=== Task item ===
All lines holding the word "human" should be located in the records and copied.
Extracted data: Begin
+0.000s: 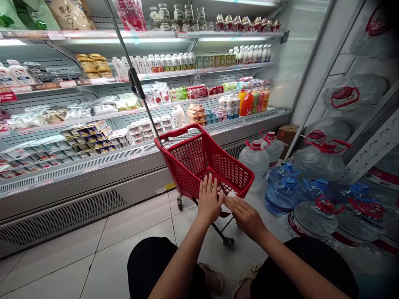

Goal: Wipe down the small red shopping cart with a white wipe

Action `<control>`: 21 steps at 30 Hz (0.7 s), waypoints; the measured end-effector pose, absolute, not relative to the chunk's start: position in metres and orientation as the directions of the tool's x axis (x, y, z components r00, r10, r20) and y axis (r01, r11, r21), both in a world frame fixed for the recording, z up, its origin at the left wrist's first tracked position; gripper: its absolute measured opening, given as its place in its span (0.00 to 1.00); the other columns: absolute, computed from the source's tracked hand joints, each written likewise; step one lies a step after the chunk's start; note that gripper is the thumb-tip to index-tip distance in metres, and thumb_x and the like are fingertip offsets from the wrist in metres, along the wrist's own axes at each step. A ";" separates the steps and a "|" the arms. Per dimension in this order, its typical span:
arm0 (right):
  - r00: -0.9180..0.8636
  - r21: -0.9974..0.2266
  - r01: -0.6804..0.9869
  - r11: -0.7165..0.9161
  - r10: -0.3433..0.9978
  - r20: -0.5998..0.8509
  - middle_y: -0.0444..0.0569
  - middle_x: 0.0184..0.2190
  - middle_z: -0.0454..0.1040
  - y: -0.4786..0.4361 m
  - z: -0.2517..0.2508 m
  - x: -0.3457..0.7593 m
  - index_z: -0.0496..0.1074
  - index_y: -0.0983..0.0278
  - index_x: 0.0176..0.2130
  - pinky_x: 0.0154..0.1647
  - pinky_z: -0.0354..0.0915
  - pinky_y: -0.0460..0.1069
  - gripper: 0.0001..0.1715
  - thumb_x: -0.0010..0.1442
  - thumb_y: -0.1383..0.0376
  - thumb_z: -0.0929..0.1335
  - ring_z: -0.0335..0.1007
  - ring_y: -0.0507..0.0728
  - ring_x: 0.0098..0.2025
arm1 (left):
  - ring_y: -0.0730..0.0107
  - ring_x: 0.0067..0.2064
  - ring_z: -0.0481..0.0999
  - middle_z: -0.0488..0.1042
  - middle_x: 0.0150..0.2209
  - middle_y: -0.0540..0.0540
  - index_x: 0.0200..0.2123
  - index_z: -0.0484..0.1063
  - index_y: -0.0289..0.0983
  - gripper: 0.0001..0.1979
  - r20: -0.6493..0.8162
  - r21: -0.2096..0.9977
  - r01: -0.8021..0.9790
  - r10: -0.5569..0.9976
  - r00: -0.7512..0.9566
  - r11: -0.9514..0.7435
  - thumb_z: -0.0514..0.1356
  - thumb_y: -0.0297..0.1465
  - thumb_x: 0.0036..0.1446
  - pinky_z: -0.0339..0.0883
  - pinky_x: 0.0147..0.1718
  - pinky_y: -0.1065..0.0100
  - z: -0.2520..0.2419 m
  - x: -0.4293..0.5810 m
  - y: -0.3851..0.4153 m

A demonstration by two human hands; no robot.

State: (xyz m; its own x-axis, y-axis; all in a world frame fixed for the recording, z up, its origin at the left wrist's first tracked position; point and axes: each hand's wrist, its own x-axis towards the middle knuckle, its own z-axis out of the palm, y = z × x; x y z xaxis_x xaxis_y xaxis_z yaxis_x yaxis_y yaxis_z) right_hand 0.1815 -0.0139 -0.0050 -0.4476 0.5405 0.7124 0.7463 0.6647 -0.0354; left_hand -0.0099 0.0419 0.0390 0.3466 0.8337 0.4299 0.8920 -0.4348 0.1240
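A small red plastic shopping cart (215, 160) on wheels stands on the tiled floor in front of me, its long grey handle (137, 85) slanting up to the left. My left hand (209, 201) lies flat against the cart's near wall, fingers stretched upward. My right hand (245, 214) reaches in from the right, fingers extended toward the left hand, touching a small white label (230, 194) on the cart's wall. Neither hand grips anything. I am crouched, with my knees in dark trousers at the bottom of the view.
An open refrigerated case (93, 166) with shelves of dairy, bottles and packaged food runs along the left and back. Large water jugs (280, 187) with red handles crowd the floor and racks at right. A cardboard box (288, 133) sits in the corner.
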 end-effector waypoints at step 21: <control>-0.430 -0.141 0.752 0.644 0.641 0.636 0.48 0.67 0.70 -0.022 -0.005 0.196 0.51 0.54 0.76 0.72 0.62 0.62 0.38 0.71 0.73 0.57 0.64 0.59 0.70 | 0.55 0.77 0.47 0.46 0.77 0.39 0.76 0.50 0.35 0.37 0.390 0.216 0.938 0.905 0.171 -0.271 0.40 0.50 0.75 0.48 0.74 0.48 0.048 -0.065 0.050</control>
State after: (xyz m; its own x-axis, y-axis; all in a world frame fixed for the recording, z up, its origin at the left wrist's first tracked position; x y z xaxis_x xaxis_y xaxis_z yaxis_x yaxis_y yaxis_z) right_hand 0.1959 -0.0218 -0.0049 -0.4295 0.6410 0.6361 0.7524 0.6436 -0.1405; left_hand -0.0650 0.0505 0.0484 0.1712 0.9046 0.3904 0.9380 -0.2709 0.2163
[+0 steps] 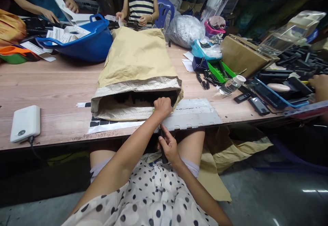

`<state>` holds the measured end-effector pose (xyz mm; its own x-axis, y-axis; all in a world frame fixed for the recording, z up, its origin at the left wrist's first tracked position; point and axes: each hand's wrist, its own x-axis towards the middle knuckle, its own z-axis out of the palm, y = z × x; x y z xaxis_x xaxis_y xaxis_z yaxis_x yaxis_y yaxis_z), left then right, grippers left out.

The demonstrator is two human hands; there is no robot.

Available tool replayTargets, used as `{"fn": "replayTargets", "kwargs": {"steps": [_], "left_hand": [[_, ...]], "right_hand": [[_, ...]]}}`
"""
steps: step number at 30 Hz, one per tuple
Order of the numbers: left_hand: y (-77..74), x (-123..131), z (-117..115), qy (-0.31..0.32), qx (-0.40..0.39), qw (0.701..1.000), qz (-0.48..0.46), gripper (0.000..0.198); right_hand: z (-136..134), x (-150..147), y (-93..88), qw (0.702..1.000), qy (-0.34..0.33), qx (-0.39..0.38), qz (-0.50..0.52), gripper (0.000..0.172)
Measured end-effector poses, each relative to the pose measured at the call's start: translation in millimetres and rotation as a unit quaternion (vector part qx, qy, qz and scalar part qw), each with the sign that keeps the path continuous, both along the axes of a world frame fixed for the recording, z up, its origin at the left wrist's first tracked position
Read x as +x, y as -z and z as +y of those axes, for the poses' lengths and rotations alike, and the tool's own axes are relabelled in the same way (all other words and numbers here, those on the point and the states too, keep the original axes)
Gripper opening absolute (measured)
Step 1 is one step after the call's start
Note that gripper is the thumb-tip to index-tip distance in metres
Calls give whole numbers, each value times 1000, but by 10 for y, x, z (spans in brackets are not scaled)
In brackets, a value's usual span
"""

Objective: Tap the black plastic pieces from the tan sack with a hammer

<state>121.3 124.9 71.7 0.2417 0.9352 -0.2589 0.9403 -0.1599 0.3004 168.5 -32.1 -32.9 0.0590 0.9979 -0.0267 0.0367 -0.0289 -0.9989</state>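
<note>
A large tan paper sack with a silvery woven lining lies on the table, its open mouth towards me and dark things inside. My left hand is closed in a fist at the right part of the mouth; what its fingers hold is hidden. Just below, at the table edge, my right hand grips a slim black object upright between thumb and fingers; I cannot tell its kind. Under the sack lie a white sheet with black stickers and a grey flat panel.
At left are a white power bank with a cable and a blue basin of white boxes. A green tray, a clear bottle and black devices lie at right. Two people work opposite; another hand shows at right.
</note>
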Motion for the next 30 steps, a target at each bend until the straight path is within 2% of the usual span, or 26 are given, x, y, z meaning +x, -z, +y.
{"fn": "replayTargets", "kwargs": {"steps": [3,7,10,13,16,19,25,30], "left_hand": [[-1,-118,-48,-2,40,999,-16,30],[72,-587,-160,-17,166,980,-104,23],[243,-1015,-257,-52,208,964,-157,20],[460,-1282,-333,-64,176,968,-170,17],[621,-1341,-361,-56,139,972,-183,18],[692,-1314,-347,-64,133,970,-191,20],[700,-1331,-335,-53,130,971,-196,24],[658,-1344,-354,-30,114,975,-190,24]], "right_hand": [[4,7,-22,1000,-3,-4,6,60],[8,14,-27,1000,-12,-11,23,59],[0,-3,3,999,-9,-14,32,60],[-16,-39,40,999,18,-7,36,64],[-23,-57,52,999,32,-13,41,66],[-19,-51,43,998,39,-22,48,62],[-81,-27,91,998,64,-2,2,53],[-155,23,114,987,79,83,-110,49]]}}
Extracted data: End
=== Written answer ===
A demonstration by two human hands; no robot.
The demonstrator is two human hands; there is no robot.

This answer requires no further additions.